• WHAT YOU HAVE TO DO
Compute how many lines in the data below hold the word "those", then report that number with nothing else.

• DATA EXTRACT
┌──

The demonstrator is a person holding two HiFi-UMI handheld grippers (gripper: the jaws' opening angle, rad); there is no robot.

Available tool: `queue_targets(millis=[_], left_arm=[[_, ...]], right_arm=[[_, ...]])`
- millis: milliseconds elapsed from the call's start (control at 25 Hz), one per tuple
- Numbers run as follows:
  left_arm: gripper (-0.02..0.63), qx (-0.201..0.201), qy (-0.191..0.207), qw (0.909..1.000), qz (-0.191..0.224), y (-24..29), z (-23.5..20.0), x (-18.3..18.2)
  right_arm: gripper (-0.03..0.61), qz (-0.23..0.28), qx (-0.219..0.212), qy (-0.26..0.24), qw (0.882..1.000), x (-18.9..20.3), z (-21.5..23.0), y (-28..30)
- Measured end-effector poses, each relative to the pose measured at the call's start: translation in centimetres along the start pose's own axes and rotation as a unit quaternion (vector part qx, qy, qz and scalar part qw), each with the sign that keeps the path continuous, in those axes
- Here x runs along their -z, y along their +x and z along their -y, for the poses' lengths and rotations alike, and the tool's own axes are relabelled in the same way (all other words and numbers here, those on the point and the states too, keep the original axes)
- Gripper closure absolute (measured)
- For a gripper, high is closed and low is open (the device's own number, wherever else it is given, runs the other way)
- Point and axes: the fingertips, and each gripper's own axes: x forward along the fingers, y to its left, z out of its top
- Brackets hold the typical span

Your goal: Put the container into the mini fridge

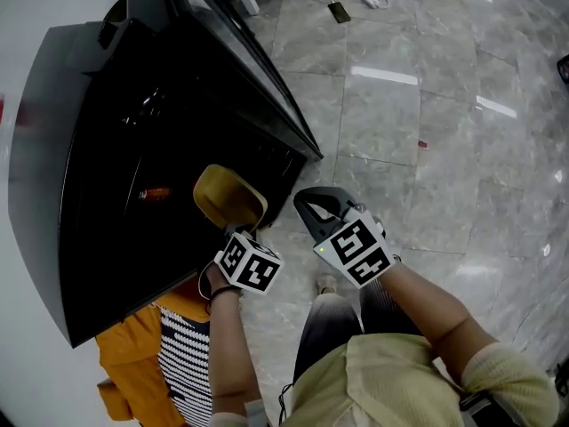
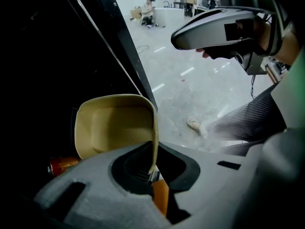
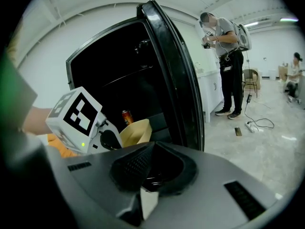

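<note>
Far left is the black fridge (image 1: 40,140), with its door (image 3: 177,75) swung wide and the inside dark. A red-orange can (image 1: 154,193) is standing in there already. The container (image 1: 228,197) is at the fridge mouth, in the air just in front of the opening and near the can, not yet set on anything. It is tan and thin-walled with rounded corners, a shallow tub with no lid and nothing in it. It is tipped up on edge, hollow side facing back along the claw. The left claw (image 2: 153,163) is clamped down on one side wall, with the thin rim pinched between its jaws and the rest of the tub sticking out past them. My guess is that the rim pinch is used because that wall is the only thin part to bite. Holding it by the near edge should also let the far end lead into the opening first. The one-edge grip looks a bit wobbly, so the tub could swing or tilt when it gets set down. Just to the right, the right claw (image 3: 152,147) has its jaws together with nothing between them. It hangs over the grey tiled floor (image 1: 427,132) by the door's free edge. It is likely just parked clear, since the door is already open. Far right in the background, a person (image 3: 225,56) stands by a white counter.
</note>
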Motion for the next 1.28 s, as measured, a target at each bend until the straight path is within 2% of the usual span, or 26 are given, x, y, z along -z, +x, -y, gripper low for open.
queue_targets(millis=[480, 800, 1280], left_arm=[[0.586, -0.009, -0.035, 0.9994, -0.003, 0.5, -2.0, 0.9], [0.586, -0.031, -0.050, 0.9983, 0.003, 0.5, -4.6, 0.8], [0.586, -0.042, -0.054, 0.9977, 0.003, 1.5, -6.1, 1.7]], right_arm=[[0.548, -0.002, -0.021, -0.054, 0.998, -0.9, -1.3, 3.6], [0.548, 0.014, -0.036, -0.076, 0.996, -3.1, -2.1, 6.6], [0.548, 0.020, -0.044, -0.095, 0.994, -3.7, -2.2, 9.8]])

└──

• WRITTEN REPLY
2